§ YOUR ASSIGNMENT: Please quote exactly the lines below from the line containing "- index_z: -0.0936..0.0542" to the line containing "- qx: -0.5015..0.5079", both lines included, and nothing else.

- - - - -

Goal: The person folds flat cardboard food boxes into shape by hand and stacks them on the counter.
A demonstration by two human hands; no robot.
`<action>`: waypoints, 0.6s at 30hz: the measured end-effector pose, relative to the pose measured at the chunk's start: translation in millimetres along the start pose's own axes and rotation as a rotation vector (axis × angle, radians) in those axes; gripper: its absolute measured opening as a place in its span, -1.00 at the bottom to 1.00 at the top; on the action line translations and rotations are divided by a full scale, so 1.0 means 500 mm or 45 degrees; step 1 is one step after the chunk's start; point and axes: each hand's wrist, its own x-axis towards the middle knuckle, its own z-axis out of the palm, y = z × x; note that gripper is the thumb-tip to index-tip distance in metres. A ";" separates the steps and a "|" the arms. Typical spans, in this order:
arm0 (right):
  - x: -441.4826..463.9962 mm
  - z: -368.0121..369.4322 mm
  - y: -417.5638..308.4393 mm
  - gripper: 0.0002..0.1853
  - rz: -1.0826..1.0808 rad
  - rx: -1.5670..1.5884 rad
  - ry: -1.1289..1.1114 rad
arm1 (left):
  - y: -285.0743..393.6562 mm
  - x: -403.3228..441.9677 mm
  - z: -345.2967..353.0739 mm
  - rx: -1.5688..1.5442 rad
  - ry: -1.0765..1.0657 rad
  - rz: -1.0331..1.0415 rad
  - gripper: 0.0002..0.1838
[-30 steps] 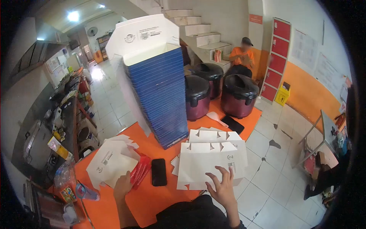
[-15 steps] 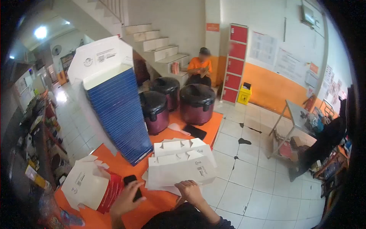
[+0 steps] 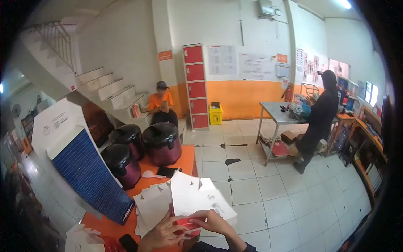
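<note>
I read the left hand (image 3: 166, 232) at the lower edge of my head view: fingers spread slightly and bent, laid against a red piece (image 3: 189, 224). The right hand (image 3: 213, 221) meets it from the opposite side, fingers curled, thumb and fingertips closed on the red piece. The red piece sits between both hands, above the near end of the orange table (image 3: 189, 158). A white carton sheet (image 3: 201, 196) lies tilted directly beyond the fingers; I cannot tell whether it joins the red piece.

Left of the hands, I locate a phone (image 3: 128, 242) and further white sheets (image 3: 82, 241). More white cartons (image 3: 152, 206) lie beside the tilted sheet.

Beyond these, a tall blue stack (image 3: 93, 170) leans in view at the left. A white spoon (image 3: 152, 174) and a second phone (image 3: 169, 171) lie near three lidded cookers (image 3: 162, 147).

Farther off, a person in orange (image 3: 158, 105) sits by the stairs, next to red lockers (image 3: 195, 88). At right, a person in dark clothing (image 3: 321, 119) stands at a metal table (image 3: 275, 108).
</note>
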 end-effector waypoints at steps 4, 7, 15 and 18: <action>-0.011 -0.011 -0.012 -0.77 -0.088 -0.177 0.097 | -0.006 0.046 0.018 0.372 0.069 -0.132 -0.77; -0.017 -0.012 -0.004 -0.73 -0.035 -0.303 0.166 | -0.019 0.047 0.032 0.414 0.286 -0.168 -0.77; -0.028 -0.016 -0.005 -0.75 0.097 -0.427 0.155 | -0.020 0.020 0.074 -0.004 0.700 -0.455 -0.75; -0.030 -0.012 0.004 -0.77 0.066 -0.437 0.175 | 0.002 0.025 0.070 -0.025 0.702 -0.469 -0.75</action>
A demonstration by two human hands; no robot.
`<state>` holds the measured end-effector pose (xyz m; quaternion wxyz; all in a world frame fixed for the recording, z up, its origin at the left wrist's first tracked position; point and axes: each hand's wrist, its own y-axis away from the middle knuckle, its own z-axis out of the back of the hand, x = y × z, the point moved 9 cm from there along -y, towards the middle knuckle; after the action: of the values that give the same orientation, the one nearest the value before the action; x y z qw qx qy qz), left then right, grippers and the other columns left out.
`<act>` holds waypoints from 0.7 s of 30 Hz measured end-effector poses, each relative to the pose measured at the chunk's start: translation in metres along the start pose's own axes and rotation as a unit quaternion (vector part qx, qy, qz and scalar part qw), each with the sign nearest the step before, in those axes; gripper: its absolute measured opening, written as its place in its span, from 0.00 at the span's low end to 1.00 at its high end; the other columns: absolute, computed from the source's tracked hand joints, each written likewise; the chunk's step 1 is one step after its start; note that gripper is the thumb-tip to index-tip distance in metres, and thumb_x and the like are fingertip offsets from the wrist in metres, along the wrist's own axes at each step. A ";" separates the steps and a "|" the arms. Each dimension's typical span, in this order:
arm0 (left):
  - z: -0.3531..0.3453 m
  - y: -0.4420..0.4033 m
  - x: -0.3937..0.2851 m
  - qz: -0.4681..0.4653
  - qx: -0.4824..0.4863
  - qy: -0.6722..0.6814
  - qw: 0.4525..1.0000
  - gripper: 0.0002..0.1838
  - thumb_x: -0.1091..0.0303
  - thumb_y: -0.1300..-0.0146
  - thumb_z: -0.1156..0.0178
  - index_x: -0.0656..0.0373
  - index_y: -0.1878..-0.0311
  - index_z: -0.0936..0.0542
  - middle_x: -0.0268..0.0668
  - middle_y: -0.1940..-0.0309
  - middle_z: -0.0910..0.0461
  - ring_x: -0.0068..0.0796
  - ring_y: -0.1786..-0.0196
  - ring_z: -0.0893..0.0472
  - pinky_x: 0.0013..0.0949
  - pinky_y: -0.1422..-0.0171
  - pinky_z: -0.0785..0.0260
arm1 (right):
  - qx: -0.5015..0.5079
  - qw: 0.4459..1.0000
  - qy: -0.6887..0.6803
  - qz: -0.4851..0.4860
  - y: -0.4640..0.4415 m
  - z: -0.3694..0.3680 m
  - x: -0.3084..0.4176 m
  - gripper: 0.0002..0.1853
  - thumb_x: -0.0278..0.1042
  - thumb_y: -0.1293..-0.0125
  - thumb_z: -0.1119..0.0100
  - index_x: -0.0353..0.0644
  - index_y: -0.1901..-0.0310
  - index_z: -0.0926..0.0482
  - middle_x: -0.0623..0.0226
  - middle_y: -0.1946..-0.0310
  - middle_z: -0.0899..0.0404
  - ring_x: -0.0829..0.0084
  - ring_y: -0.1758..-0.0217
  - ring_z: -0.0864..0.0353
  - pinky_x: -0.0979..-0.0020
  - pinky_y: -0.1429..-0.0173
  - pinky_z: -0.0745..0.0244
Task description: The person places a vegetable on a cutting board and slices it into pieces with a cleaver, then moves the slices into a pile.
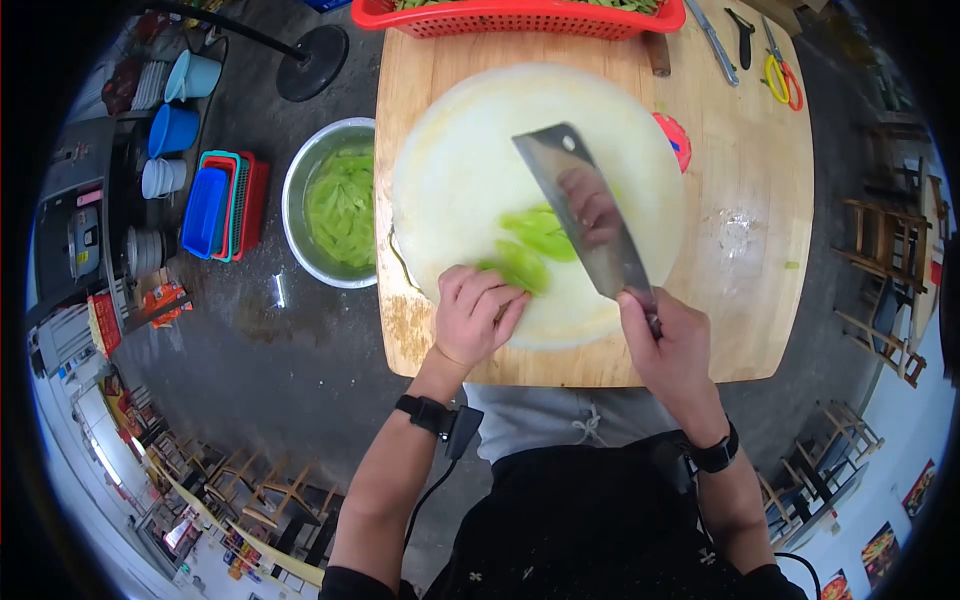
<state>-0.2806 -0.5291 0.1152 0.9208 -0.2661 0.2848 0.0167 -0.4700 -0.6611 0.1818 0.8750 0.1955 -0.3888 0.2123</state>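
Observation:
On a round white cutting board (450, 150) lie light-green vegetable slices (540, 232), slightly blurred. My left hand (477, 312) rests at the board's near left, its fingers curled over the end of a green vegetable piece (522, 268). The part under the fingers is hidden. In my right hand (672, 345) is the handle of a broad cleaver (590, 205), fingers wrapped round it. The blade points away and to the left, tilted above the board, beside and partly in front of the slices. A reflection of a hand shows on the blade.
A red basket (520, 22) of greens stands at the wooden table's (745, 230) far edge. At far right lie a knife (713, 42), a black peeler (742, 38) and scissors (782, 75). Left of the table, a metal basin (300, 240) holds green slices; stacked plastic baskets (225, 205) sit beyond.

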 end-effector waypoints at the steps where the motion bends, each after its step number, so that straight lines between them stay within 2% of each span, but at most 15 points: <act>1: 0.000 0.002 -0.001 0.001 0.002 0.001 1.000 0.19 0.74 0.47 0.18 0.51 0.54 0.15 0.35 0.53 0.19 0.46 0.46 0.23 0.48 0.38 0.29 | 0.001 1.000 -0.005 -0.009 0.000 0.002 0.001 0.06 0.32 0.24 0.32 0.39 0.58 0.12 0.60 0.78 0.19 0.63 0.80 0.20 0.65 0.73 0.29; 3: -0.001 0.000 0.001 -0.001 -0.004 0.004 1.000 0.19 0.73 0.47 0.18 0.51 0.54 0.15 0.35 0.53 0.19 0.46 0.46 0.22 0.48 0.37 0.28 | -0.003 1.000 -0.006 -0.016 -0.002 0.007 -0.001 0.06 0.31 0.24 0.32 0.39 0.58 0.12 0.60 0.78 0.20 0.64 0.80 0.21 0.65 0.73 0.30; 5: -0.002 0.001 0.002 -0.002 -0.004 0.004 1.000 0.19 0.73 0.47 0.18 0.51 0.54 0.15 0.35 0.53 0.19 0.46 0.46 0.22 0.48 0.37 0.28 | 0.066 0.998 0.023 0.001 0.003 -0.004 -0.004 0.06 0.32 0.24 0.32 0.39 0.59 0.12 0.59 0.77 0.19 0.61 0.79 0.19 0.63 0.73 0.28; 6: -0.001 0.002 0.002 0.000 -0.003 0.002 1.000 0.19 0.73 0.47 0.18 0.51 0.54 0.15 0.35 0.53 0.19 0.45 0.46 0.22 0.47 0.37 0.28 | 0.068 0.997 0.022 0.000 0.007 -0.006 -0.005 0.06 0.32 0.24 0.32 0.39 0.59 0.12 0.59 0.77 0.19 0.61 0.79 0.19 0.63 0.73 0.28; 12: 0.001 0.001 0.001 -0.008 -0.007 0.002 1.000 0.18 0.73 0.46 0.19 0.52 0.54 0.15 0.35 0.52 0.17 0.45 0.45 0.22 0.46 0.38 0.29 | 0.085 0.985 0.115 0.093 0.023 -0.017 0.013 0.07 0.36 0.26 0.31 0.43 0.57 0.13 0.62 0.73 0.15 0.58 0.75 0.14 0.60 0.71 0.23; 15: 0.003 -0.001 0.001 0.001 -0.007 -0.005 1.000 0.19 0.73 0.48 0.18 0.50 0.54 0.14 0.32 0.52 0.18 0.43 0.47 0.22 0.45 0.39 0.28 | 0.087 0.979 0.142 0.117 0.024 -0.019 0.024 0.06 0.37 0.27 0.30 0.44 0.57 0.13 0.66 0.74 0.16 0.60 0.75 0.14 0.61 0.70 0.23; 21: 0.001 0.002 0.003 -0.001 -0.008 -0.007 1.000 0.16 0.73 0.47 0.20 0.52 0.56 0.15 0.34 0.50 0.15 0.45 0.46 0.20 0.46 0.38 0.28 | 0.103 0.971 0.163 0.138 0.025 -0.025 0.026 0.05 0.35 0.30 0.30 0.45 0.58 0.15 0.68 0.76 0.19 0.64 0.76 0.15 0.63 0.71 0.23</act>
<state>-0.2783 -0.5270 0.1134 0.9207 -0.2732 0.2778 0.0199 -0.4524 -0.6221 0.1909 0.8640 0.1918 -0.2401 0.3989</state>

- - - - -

§ FINISHED EXERCISE:
  - index_z: -0.0936..0.0542
  - middle_x: -0.0268..0.0668
  - middle_y: -0.1940..-0.0309
  - middle_z: -0.0910..0.0461
  - ring_x: -0.0068..0.0796
  - ring_y: -0.1786..-0.0196
  - ring_z: -0.0893..0.0472
  - pinky_x: 0.0013..0.0949
  - pinky_y: -0.1422..-0.0171
  - pinky_z: -0.0785..0.0260
arm1 (right):
  - qx: -0.5015..0.5079

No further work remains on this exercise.